DATABERG
Using Datumize Data Collector for industrial data ingestion
Operational Technology (OT) is a term used to refer to hardware and software technologies that support the control, automation and monitoring of devices and machines.
These technologies were designed and implemented well before computer systems become ubiquitous. As a result, Operational Technology (OT) and Information Technology (IT) have evolved in parallel, with very limited touchpoints.
The reality, however, is that IT has outpaced OT in terms of cost, flexibility and available processing power. Due to the critical nature of the industrial processes managed by Operational Technologies, most vendors developed systems that were highly resilient and reliable. These features came often at the expense of interoperability: standardization was not always a driving factor, and many vendors preferred to take the proprietary route, causing a vendor lock-in.

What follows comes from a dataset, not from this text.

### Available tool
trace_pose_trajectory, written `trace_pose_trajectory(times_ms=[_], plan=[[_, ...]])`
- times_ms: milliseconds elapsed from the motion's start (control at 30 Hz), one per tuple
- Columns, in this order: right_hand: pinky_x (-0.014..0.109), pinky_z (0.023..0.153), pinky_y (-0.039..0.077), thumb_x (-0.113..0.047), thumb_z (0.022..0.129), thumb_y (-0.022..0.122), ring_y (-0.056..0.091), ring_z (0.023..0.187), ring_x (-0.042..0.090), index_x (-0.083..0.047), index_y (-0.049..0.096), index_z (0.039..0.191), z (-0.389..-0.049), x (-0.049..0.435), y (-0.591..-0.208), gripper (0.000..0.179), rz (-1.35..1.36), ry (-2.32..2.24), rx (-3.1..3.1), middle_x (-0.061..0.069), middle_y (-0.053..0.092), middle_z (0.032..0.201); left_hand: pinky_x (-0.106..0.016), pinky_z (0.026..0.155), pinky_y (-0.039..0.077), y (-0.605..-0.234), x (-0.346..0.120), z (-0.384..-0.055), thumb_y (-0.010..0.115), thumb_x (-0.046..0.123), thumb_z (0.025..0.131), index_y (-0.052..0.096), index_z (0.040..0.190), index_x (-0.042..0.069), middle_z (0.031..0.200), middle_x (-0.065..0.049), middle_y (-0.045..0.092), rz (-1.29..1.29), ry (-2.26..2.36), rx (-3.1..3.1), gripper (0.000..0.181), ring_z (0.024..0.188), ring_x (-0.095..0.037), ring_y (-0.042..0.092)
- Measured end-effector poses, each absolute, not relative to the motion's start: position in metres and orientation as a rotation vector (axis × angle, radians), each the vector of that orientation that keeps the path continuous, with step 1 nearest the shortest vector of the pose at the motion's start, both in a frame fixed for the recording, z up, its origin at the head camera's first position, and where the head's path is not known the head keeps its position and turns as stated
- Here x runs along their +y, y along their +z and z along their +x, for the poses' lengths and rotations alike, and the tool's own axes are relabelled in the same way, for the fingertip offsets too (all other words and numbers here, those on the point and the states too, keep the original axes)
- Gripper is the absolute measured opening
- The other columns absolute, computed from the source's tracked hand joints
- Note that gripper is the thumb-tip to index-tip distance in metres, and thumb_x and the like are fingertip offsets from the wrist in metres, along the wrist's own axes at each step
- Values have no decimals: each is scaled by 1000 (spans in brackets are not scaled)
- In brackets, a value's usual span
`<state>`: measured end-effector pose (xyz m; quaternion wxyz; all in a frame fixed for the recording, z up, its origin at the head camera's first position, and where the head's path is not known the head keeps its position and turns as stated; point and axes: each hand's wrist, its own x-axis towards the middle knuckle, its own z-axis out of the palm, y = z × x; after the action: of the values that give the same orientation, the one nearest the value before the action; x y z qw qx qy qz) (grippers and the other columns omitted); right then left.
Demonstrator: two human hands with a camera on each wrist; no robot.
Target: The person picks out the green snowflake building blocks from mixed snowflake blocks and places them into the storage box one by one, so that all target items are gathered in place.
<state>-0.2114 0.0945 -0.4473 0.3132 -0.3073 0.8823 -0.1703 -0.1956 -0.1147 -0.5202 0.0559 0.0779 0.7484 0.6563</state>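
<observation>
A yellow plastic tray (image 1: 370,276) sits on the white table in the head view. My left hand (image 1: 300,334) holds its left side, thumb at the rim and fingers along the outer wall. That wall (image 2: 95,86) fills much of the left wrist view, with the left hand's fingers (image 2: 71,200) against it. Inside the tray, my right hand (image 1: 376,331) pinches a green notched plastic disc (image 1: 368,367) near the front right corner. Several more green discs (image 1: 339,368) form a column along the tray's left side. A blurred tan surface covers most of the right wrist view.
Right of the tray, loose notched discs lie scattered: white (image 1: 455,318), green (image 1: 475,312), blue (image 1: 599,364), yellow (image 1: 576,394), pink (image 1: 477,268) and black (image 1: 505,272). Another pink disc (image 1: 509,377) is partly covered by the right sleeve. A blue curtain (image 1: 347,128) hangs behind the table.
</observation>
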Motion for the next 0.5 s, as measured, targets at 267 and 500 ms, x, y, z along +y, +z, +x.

The case in point are the hundreds of different and incompatible industrial automation protocols currently in use. As a result of this evolution, highly valuable operational data is trapped inside machines, devices and sensors. Vendor lock-in, proprietary protocols and the general lack of interoperability inhibit the wider utilization of this data.
The gap between OT and IT is more significant than ever, depriving the industry from the benefits of better understanding the ongoing state of their processes.
How does Datumize Data Collector (DDC) help to leverage industrial data?
Datumize Data Collector (DDC) offers an affordable, non-intrusive and efficient way to gather industrial data by tapping directly into an existing network. This solution has a major advantage over traditional polling approach, as Datumize Data Collector (DDC) utilizes overhead-free network sniffing: it reads and interprets the live data of an existing network via well-established use of port mirroring.
Datumize Data Collector (DDC) can ingest data flowing through networks of an operational technology environment, tapping into existing control loops using various industrial protocols (Modbus, OPC-DA, Fieldbus, etc.). The extracted data flow can then be further enhanced by the Cook Processor functionality of Datumize Data Collector (DDC), and fed into the corporate Data Lake for advanced analytics.